DESCRIPTION OF THE TASK: For each line below that includes the word "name", make a copy.

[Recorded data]
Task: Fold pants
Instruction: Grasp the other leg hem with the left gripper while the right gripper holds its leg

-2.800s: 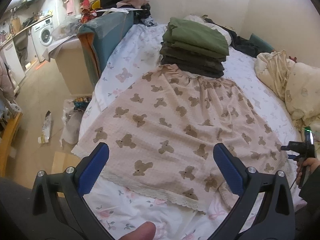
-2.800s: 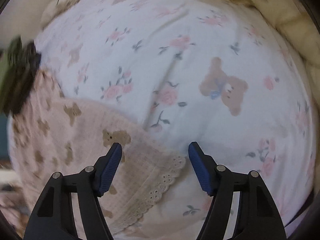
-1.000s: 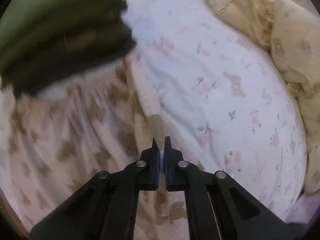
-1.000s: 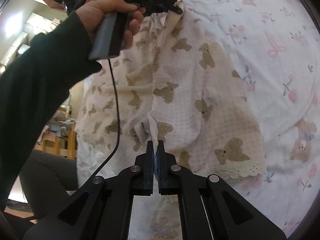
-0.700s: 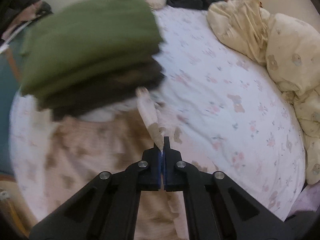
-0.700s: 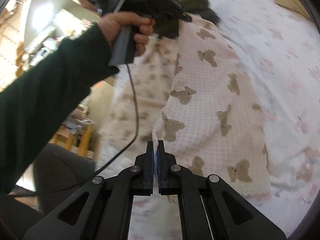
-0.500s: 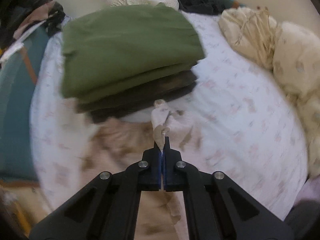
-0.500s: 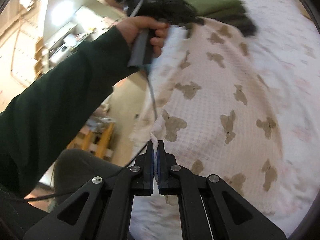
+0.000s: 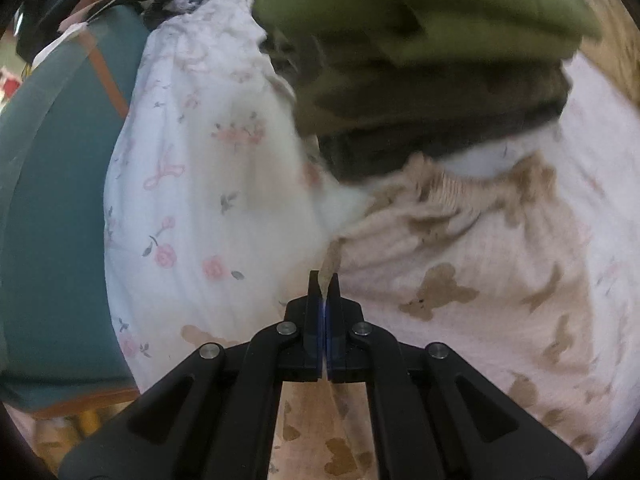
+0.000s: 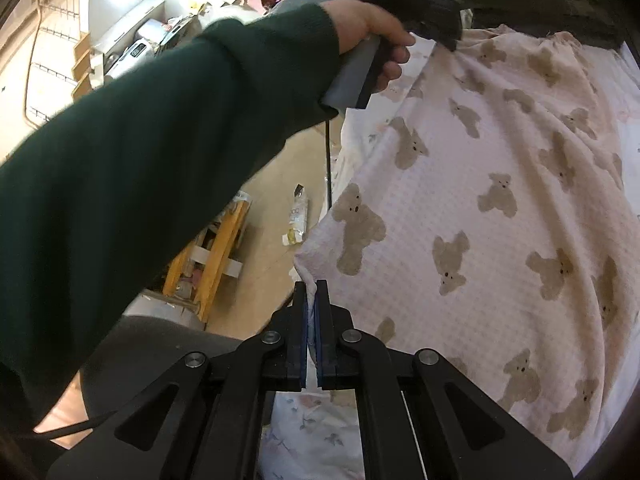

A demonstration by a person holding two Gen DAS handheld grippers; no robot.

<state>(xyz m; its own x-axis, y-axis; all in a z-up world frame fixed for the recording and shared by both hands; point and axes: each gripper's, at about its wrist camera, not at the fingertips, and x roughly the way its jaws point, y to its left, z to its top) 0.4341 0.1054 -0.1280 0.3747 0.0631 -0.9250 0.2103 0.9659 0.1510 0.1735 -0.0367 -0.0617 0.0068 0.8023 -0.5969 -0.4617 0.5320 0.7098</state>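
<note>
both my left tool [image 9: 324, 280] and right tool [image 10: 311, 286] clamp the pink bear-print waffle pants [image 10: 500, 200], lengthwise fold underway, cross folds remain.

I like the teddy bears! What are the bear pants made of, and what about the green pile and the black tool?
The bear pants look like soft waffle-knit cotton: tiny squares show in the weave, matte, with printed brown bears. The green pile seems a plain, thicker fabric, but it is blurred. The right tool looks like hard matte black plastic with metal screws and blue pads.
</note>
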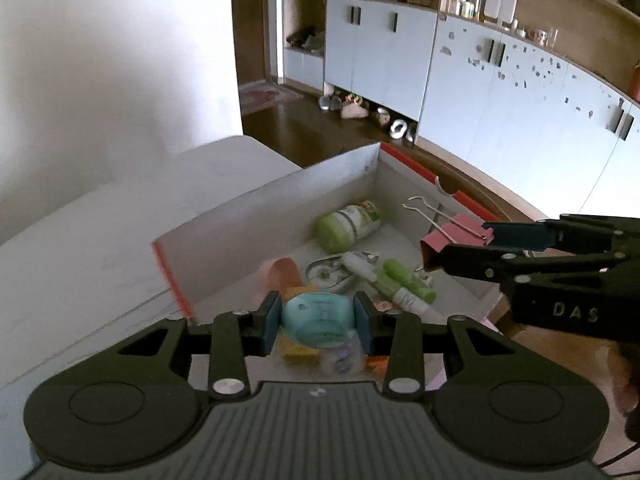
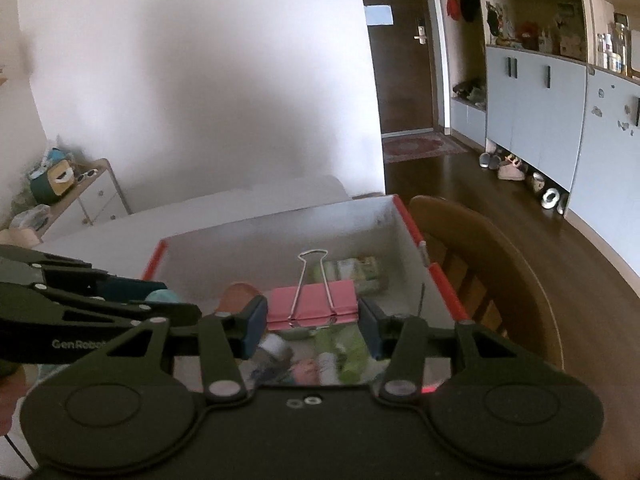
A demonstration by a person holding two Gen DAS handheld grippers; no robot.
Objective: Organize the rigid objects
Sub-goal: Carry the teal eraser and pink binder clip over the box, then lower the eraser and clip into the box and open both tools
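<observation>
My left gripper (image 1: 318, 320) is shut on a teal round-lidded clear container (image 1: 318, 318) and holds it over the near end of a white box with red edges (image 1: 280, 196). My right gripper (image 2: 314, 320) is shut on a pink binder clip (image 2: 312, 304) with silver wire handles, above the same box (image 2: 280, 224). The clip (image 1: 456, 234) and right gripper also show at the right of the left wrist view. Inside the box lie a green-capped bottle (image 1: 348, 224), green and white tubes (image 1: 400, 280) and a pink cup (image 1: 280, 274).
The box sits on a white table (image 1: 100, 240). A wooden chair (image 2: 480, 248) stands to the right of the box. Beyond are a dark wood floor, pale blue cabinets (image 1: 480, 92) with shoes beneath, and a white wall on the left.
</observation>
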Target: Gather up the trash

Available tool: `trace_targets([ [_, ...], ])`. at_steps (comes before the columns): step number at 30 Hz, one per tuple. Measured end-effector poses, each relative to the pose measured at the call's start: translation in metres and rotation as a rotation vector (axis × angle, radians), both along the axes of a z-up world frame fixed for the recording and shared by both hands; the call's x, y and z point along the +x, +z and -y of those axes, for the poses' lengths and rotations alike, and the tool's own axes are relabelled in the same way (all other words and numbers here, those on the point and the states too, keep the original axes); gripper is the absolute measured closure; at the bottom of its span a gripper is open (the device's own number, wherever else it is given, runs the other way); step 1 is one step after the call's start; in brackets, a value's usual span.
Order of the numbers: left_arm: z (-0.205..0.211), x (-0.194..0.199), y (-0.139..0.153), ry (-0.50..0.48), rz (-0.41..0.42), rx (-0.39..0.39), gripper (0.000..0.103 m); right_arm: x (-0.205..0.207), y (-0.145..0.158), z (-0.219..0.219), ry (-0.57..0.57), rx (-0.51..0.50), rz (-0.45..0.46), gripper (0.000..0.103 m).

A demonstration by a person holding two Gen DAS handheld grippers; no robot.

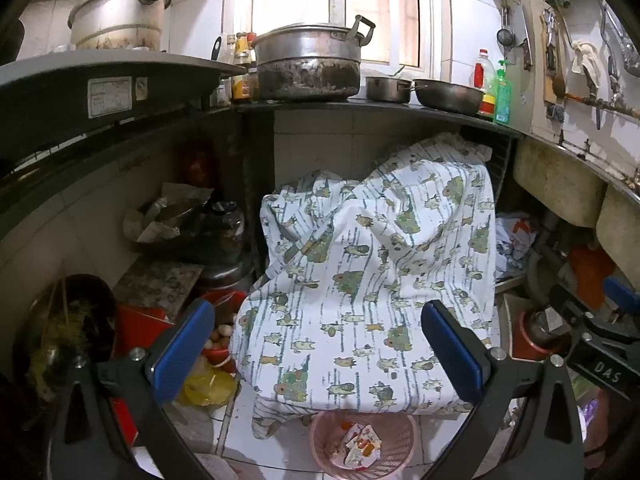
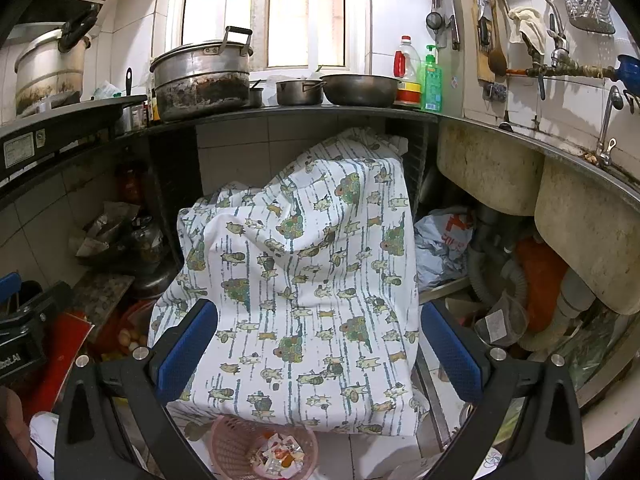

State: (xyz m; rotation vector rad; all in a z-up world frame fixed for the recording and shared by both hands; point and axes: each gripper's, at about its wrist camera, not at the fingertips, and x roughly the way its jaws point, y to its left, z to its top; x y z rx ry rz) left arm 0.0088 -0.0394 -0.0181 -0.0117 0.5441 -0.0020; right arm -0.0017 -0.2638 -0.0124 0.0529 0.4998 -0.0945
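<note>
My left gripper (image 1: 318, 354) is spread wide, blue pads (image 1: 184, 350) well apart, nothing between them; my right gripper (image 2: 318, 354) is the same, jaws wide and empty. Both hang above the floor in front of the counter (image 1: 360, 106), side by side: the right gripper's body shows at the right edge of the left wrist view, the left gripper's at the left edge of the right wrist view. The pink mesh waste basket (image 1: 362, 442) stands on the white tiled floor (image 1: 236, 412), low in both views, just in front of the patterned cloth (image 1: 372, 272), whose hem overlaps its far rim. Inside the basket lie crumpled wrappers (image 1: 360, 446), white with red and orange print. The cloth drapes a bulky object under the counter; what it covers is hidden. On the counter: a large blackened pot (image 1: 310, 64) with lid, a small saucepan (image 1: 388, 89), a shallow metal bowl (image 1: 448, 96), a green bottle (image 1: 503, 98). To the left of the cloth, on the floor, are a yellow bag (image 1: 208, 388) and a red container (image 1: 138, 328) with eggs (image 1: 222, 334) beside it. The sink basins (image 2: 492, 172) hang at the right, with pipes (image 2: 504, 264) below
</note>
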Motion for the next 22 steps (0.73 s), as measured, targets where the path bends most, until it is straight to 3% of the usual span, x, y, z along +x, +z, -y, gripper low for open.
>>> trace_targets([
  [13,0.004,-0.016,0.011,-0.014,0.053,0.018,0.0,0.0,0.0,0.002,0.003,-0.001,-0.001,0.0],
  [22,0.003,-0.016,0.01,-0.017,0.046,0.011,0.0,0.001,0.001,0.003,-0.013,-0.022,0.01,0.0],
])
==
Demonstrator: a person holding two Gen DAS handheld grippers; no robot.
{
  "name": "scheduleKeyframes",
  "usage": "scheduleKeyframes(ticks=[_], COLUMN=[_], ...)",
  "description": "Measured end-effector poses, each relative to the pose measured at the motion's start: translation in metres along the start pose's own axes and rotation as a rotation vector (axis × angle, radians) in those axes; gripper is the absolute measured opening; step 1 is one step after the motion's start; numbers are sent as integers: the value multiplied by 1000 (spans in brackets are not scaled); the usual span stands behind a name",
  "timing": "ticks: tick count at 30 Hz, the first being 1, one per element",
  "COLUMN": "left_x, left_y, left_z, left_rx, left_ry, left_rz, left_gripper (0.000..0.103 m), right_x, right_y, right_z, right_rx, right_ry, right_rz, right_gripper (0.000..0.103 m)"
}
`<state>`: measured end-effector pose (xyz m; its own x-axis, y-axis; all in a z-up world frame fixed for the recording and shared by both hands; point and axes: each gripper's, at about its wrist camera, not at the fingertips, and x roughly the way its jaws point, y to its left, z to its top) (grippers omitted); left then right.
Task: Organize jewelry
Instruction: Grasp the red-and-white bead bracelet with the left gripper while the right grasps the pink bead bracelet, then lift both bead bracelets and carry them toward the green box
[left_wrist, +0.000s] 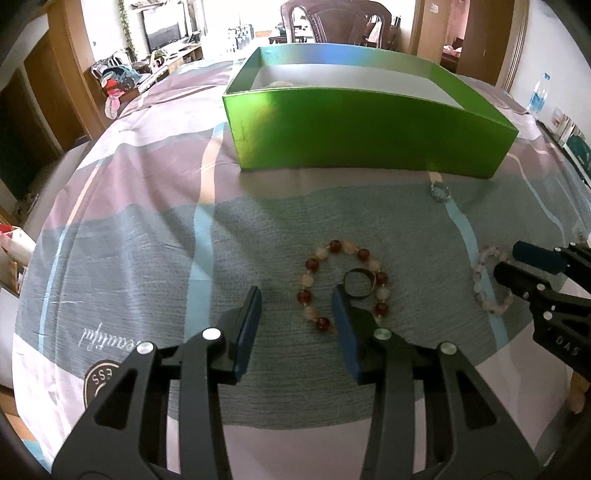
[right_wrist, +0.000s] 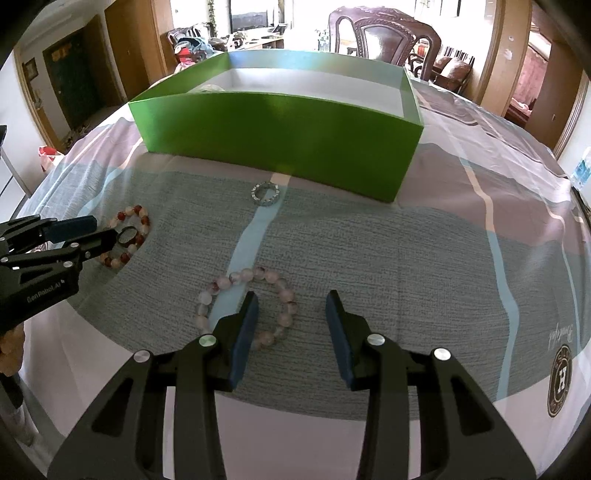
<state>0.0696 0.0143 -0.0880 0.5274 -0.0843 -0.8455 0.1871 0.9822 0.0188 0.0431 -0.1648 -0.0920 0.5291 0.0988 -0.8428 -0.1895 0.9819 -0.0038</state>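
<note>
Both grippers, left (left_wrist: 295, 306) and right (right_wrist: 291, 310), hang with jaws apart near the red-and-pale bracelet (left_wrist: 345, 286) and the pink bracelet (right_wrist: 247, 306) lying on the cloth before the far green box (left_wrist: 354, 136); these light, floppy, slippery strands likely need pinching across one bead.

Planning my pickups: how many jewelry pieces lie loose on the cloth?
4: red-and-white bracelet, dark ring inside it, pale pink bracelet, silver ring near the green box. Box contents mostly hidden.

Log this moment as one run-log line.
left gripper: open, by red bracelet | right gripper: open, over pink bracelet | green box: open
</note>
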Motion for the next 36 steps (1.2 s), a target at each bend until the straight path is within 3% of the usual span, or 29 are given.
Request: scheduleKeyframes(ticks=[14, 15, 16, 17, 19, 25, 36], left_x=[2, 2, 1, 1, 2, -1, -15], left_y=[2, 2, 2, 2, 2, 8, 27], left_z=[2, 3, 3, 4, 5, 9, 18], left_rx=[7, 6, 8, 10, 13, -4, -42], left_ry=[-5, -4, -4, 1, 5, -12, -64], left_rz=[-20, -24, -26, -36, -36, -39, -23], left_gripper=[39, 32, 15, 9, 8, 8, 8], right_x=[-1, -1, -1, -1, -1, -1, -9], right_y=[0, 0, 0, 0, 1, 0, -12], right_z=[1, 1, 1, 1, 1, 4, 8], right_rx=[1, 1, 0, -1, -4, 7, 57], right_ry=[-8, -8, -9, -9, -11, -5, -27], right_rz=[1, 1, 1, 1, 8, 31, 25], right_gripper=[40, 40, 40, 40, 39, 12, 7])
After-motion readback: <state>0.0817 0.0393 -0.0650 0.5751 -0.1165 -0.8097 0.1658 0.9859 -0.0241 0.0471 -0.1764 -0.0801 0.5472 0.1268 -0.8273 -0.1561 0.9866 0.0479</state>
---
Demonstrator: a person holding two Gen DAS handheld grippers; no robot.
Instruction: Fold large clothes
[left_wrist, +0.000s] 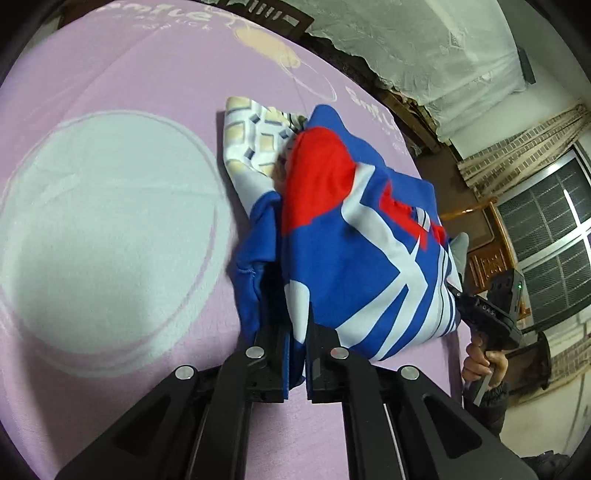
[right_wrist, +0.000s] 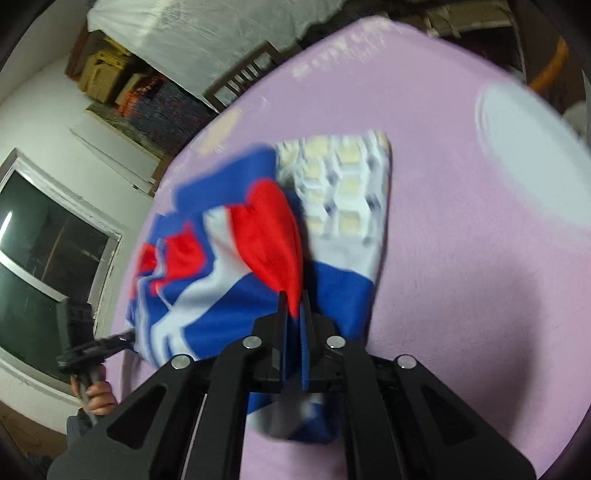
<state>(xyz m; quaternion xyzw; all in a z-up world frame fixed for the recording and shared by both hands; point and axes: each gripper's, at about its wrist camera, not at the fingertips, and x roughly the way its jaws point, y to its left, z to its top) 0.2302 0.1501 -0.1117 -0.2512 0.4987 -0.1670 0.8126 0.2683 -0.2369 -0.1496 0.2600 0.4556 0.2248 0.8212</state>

ANSWER BOX:
  "name": "scheduleKeyframes",
  "description": "Measured end-effector poses, each relative to the pose measured at the motion's start: translation in metres along the start pose's own axes and rotation as a rotation vector (axis × angle, radians) in those axes; gripper is the absolute measured opening; step 1 is one step after the motion's start; numbers are sent as integers: the value multiplied by 1000 (spans in brackets are not scaled); the usual span stands behind a name",

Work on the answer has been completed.